Exercise description: From the listing below, copy only the lines running from the line that contains "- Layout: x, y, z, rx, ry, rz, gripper" to the line that contains "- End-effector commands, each", both included.

Supplied material:
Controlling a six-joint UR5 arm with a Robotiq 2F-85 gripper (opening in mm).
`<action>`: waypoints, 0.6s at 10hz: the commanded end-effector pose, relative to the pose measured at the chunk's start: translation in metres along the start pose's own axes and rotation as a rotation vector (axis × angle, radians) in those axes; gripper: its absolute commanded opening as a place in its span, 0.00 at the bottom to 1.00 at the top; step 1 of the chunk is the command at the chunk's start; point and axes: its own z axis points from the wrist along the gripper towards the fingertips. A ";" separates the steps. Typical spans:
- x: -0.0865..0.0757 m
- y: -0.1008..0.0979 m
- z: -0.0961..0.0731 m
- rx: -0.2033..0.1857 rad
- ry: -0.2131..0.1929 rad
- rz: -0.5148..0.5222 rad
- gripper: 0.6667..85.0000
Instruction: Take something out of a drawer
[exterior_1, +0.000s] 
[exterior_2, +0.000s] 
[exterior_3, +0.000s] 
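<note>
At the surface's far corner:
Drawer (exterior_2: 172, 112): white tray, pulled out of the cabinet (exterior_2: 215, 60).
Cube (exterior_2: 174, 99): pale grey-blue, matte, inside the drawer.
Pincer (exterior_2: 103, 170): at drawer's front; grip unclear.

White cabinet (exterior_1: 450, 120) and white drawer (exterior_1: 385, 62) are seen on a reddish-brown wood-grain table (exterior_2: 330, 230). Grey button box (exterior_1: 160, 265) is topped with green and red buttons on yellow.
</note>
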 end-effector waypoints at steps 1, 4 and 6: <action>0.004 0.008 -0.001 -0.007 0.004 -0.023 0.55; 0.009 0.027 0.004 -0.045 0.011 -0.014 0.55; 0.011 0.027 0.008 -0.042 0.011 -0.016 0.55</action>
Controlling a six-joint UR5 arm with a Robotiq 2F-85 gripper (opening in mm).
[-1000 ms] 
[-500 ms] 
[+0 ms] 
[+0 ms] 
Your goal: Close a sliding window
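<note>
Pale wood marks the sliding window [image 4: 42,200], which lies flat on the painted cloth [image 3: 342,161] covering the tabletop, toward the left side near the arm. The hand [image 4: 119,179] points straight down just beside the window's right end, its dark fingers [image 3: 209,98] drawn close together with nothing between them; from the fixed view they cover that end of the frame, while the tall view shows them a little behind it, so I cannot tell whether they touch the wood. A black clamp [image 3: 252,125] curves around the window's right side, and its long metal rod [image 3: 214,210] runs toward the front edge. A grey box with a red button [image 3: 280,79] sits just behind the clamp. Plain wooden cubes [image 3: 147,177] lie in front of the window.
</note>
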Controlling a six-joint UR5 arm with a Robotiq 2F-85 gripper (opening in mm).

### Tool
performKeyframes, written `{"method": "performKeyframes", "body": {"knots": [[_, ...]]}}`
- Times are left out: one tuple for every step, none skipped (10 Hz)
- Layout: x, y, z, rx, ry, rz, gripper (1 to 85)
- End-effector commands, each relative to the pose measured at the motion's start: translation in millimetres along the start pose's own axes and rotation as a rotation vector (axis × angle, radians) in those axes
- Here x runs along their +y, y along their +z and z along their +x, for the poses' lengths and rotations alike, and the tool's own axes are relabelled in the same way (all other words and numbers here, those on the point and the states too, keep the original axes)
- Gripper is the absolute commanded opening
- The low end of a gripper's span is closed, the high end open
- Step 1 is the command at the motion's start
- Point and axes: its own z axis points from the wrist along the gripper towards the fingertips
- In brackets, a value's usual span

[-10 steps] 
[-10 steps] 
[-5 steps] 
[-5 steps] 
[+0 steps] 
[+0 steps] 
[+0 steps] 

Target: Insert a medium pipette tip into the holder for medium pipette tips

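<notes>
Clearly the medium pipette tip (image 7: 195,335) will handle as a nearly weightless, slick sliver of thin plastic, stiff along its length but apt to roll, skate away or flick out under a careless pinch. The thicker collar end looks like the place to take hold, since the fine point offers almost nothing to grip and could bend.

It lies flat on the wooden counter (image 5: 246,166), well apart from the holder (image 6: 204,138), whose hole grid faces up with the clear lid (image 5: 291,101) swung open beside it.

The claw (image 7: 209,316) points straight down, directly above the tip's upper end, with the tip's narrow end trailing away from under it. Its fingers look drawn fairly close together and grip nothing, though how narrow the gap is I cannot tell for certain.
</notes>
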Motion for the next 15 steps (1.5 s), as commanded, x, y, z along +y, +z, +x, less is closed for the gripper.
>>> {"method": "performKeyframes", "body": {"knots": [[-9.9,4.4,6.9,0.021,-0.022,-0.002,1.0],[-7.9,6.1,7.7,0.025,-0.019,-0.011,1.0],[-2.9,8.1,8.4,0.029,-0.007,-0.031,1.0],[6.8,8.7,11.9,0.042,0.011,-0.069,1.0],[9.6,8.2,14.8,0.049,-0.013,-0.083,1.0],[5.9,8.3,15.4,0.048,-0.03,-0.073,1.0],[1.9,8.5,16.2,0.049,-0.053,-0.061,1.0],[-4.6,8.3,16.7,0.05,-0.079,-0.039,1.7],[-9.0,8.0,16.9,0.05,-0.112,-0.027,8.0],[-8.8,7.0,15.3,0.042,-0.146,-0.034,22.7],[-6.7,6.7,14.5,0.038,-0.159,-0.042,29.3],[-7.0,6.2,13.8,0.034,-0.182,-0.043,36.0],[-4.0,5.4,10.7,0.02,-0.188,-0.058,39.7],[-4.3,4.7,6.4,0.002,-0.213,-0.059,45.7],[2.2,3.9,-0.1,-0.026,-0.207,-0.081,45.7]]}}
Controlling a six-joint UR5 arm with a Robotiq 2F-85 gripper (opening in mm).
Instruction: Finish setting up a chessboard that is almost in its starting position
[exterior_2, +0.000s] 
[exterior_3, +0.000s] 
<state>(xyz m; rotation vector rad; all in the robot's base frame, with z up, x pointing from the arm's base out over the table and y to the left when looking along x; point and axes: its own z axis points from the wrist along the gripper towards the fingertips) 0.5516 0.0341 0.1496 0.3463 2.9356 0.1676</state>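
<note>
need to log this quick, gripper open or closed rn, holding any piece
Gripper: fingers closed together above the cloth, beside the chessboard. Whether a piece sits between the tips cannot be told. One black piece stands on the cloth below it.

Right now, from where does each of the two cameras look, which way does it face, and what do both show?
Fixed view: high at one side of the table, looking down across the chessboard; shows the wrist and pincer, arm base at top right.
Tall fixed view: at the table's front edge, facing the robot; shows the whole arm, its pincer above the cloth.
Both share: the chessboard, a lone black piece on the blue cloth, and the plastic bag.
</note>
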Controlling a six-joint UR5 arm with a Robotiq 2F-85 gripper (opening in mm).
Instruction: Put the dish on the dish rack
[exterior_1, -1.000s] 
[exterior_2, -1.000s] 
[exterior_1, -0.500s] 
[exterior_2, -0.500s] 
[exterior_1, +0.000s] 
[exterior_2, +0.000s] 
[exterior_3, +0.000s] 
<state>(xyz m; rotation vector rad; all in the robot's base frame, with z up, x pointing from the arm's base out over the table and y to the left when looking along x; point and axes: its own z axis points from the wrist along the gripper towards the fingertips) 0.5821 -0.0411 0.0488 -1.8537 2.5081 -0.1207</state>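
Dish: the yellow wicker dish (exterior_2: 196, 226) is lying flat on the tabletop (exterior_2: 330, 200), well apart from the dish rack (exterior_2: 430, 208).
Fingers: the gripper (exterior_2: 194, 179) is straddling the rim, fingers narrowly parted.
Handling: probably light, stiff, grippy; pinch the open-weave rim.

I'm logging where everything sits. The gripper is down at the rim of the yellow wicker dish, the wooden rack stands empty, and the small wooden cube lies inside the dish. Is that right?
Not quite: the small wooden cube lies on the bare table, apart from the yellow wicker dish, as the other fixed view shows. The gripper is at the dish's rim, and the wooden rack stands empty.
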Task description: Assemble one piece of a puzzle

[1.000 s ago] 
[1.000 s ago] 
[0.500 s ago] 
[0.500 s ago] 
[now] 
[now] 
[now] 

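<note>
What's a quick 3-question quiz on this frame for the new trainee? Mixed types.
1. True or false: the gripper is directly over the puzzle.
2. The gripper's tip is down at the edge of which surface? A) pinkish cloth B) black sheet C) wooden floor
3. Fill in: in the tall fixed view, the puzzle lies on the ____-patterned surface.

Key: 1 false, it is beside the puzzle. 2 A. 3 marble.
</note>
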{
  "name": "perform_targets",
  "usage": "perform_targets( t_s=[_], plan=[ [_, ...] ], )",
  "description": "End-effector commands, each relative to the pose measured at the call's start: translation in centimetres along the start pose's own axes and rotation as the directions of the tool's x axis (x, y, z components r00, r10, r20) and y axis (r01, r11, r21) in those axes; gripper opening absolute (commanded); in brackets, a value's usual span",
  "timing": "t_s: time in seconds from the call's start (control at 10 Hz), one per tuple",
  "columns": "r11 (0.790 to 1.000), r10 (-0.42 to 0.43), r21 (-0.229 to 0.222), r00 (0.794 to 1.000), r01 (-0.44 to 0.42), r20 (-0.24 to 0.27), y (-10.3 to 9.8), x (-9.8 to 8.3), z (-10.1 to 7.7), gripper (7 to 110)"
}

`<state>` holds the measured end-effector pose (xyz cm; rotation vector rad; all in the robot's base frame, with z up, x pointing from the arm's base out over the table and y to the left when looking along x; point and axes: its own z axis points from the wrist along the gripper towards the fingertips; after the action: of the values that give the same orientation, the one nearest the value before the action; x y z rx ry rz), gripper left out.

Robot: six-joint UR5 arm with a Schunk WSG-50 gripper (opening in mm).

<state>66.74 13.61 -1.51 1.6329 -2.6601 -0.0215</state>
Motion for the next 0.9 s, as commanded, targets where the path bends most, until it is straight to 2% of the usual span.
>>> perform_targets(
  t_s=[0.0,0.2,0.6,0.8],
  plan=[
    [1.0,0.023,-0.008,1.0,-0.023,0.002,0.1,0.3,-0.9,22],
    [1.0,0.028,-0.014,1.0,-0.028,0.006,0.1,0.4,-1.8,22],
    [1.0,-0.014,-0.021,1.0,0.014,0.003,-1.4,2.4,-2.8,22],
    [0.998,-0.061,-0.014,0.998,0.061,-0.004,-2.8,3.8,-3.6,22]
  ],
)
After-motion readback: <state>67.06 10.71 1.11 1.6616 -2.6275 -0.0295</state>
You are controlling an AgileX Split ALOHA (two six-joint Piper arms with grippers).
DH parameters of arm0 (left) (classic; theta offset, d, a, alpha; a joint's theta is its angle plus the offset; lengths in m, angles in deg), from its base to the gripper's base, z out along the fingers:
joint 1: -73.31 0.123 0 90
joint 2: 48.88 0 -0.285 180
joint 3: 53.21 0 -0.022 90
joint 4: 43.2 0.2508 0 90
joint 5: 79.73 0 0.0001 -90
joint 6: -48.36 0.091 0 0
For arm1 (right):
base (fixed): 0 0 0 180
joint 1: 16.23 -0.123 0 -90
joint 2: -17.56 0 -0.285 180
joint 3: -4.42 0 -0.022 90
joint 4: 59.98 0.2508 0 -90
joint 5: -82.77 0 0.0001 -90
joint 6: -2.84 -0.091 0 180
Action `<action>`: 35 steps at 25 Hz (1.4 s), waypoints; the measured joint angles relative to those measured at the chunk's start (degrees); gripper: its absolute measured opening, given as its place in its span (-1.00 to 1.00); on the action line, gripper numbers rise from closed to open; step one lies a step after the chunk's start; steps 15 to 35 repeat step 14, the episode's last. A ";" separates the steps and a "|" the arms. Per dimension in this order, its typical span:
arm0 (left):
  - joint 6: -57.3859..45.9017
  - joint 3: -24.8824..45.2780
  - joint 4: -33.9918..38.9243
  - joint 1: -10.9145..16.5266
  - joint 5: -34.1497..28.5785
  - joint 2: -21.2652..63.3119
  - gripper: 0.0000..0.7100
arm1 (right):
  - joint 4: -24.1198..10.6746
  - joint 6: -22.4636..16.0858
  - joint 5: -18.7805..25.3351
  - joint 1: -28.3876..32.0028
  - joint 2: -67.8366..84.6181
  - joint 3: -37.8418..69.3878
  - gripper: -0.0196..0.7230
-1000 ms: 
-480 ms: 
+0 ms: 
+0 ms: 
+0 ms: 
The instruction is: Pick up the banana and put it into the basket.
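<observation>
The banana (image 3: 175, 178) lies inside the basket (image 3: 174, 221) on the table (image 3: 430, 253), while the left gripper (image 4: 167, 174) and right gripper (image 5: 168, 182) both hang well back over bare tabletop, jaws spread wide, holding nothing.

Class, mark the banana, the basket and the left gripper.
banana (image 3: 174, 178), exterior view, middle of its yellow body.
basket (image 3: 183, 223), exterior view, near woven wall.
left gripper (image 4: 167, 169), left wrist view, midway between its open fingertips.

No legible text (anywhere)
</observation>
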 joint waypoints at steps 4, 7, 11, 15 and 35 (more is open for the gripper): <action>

Solution to this exercise:
- Layout: x, y, z, rx, ry, rz, gripper (1 to 85)
- End-effector commands, each relative to the pose measured at the motion's start: translation in millimetres along the start pose's own axes and rotation as a rotation vector (axis × angle, radians) in those axes

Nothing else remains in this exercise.